COLLATE

Started by Filip Rembiałkowskialmost 20 years ago9 messagesgeneral
Jump to latest
#1Filip Rembiałkowski
plk.zuber@gmail.com

Hi all,

let's assume that we keep Unicode text data in the column.
sometimes we want to sort it according to specific collation order.
how can we force collation when running a query?
ideal solution would be having SQL92 standard COLLATE clauses in
SELECT statements. I heard it's work in progress, what's the status?

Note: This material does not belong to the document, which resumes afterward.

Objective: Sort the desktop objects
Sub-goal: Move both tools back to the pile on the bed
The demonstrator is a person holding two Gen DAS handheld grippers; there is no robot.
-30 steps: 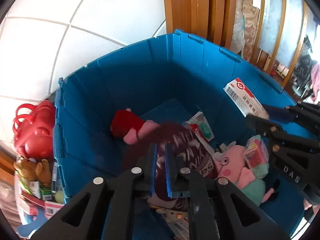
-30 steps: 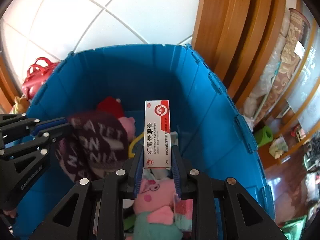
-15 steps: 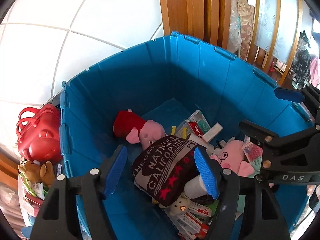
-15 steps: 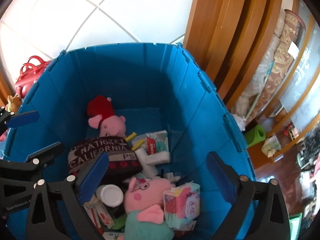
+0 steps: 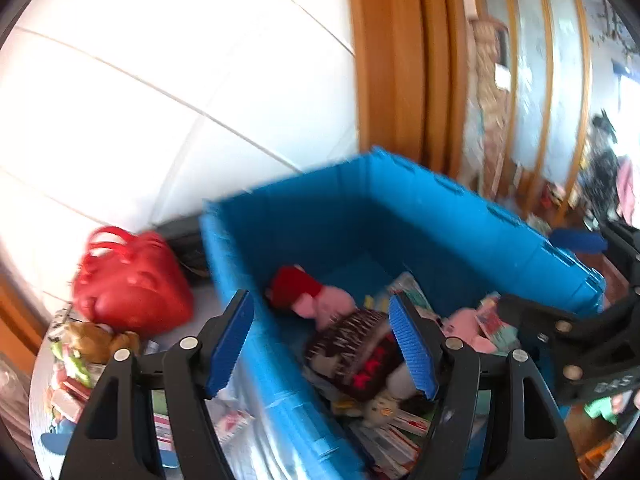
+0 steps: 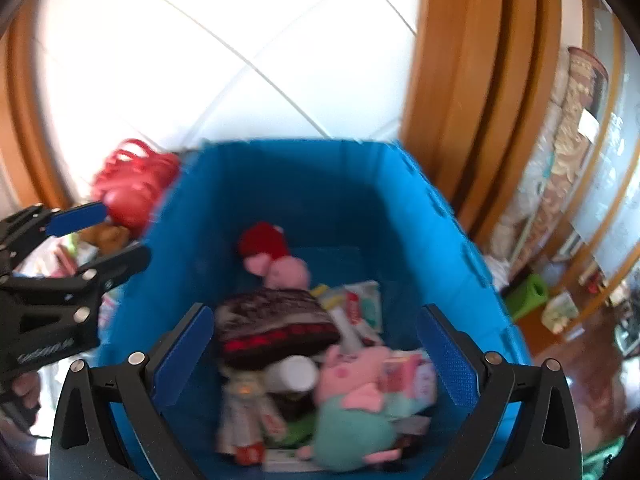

are there any "partial" solutions to the problem?

regards,

Filip Rembiałkowski

#2Martijn van Oosterhout
kleptog@svana.org
In reply to: Filip Rembiałkowski (#1)
Re: COLLATE

On Mon, Jun 05, 2006 at 05:04:25PM +0200, Filip Rembia??kowski wrote:

Hi all,

let's assume that we keep Unicode text data in the column.
sometimes we want to sort it according to specific collation order.
how can we force collation when running a query?
ideal solution would be having SQL92 standard COLLATE clauses in
SELECT statements. I heard it's work in progress, what's the status?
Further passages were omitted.